Blue-uniformed men went in and out of a larger structure to the right. That would be the guards’ barracks, The Kid thought.

He took his mind off how horrible he felt by studying the rest of the layout, now that he was on his feet again and could look around.

Smoke rising from the chimney of a building to the left made him think it was probably the kitchen and mess hall. Several smaller buildings clustered around it. One of them would be the armory, where the guards’ rifles and ammunition were kept. Another appeared to be a blacksmith shop. The rest were probably for storage of various sorts.

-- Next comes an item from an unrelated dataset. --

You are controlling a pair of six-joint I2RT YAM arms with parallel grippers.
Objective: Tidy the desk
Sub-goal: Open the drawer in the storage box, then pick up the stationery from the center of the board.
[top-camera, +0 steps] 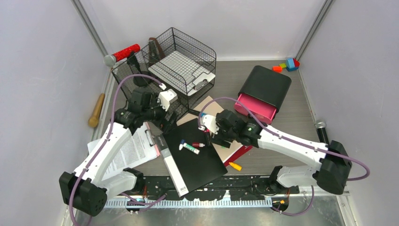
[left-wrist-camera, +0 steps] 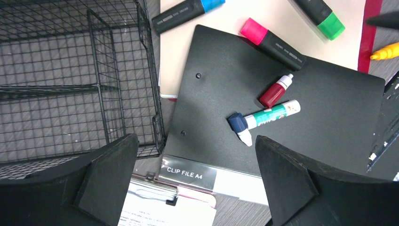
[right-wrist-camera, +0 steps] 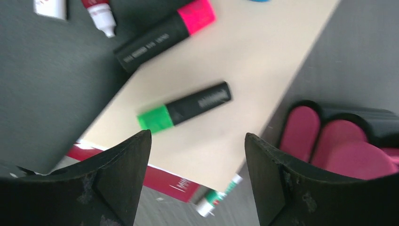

Two more buildings that looked like barracks stood near the towering cliff. The windows in them had iron bars, and barbed-wire fence was strung between posts driven into the ground around them. Armed guards paced back and forth nearby.

Clearly, some of the prison’s inmates were kept in those buildings. If that was true, where did the barred tunnel in the cliff face lead?

The Kid suspected he knew the answer, and it wasn’t a pretty one.

Trailed by the guards who had laughed at his misery, The Kid and Haggarty reached the steps that led up to the administration building’s porch.

“Are you through being sick?” Haggarty asked. “I don’t want you throwing up on the warden’s boots. He’s still got to approve paying me the reward.”

The Kid swallowed the foul taste in his mouth and rasped, “I’m all right.”

That wasn’t exactly true. He felt weak as a kitten. His head ached intolerably, his side hurt like blazes, and he was still a little dizzy. But his stomach was settling down the longer he was upright, and he didn’t think he would be sick again.

With Haggarty’s fingers digging cruelly and painfully into his shoulder, The Kid went up the steps. His boots thudded on the planks as Haggarty gave him a shove that sent him stumbling toward the door. A guard opened it before The Kid could crash into it.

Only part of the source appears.